• MarxMadness [comrade/them]
    ·
    4 years ago

    You can make up any story about one of The Bad Countries, and as long as it's not blatantly in the realm of fiction (e.g., space werewolves secretly control Iran) a significant majority of Americans will at least think it's plausible. I don't know if this is more of a human thing than an American thing, but it's definitely a factor in the United States.

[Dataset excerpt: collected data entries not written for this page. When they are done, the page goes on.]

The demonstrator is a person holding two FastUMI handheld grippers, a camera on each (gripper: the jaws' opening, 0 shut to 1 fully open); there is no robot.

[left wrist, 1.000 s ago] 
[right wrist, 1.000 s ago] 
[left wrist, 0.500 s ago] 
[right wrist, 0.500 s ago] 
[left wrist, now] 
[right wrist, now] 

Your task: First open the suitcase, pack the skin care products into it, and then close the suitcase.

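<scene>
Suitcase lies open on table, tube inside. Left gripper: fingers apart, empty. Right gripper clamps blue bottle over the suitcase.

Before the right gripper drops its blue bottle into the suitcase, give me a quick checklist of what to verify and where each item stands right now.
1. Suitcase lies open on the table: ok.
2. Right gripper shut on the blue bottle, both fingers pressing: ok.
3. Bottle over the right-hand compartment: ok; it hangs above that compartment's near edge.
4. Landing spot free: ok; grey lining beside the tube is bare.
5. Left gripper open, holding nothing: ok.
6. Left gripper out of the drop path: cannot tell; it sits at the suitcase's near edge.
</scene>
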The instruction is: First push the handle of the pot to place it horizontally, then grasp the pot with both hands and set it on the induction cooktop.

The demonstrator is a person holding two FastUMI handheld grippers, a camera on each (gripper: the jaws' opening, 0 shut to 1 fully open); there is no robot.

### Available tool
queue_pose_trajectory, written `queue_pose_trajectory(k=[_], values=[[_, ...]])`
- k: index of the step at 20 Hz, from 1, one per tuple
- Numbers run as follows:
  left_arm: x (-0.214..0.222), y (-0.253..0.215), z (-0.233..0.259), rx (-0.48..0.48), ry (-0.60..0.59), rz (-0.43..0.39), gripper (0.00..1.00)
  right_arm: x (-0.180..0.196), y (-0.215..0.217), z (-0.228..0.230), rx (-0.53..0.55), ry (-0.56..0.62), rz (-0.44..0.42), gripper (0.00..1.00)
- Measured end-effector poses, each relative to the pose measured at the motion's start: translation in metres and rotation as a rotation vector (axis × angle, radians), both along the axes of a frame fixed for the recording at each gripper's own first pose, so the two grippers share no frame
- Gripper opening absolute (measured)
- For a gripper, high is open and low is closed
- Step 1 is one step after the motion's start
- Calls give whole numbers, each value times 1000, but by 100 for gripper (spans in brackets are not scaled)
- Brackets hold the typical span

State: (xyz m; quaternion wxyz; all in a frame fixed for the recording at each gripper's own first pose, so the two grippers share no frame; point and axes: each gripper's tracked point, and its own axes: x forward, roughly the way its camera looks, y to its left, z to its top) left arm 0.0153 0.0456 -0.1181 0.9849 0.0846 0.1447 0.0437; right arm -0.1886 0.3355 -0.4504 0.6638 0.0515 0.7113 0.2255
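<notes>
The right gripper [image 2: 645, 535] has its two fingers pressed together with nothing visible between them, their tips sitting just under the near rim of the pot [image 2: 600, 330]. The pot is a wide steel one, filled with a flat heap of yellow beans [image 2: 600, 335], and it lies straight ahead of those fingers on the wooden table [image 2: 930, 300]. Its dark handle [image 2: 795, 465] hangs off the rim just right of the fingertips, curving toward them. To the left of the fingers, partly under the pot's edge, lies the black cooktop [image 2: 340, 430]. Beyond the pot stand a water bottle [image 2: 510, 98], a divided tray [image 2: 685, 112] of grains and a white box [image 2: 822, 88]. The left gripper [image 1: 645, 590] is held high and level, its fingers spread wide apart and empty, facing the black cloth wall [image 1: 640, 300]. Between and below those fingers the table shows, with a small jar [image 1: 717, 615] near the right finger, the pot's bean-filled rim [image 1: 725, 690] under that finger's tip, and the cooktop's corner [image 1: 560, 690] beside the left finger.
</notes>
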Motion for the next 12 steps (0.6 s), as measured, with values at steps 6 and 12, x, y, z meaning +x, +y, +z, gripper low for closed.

    What this means is that the road to anti-imperialism (not just opposition to one particular act of imperialism) -- for most Americans -- will run through some form of leftism or not at all. You can get a non-leftist to nod along to a lot of anti-imperialism, but they'll readily backslide the moment a "China bad" or "Iran bad" story hits. The stumbling block is that non-leftists don't believe the vast bulk of the U.S. government is capable of being comprehensively, totally in the wrong on purpose. They're constantly looking for some excuse to say that we were at least partially justified in this particular act of imperialism, or they're looking for some internal U.S. boogeyman that can be removed to fix the problem. They see U.S. empire as a machine that can be fixed, not a machine designed for a terrible purpose that's working as intended.

    The way to get past this stumbling block is to get them on board with leftist solutions to domestic problems; problems they actually know and care about, where their personal experience insulates them from buying into outlandish propaganda. Make them a leftist on domestic issues and it'll be far easier to make them an anti-imperialist on foreign issues.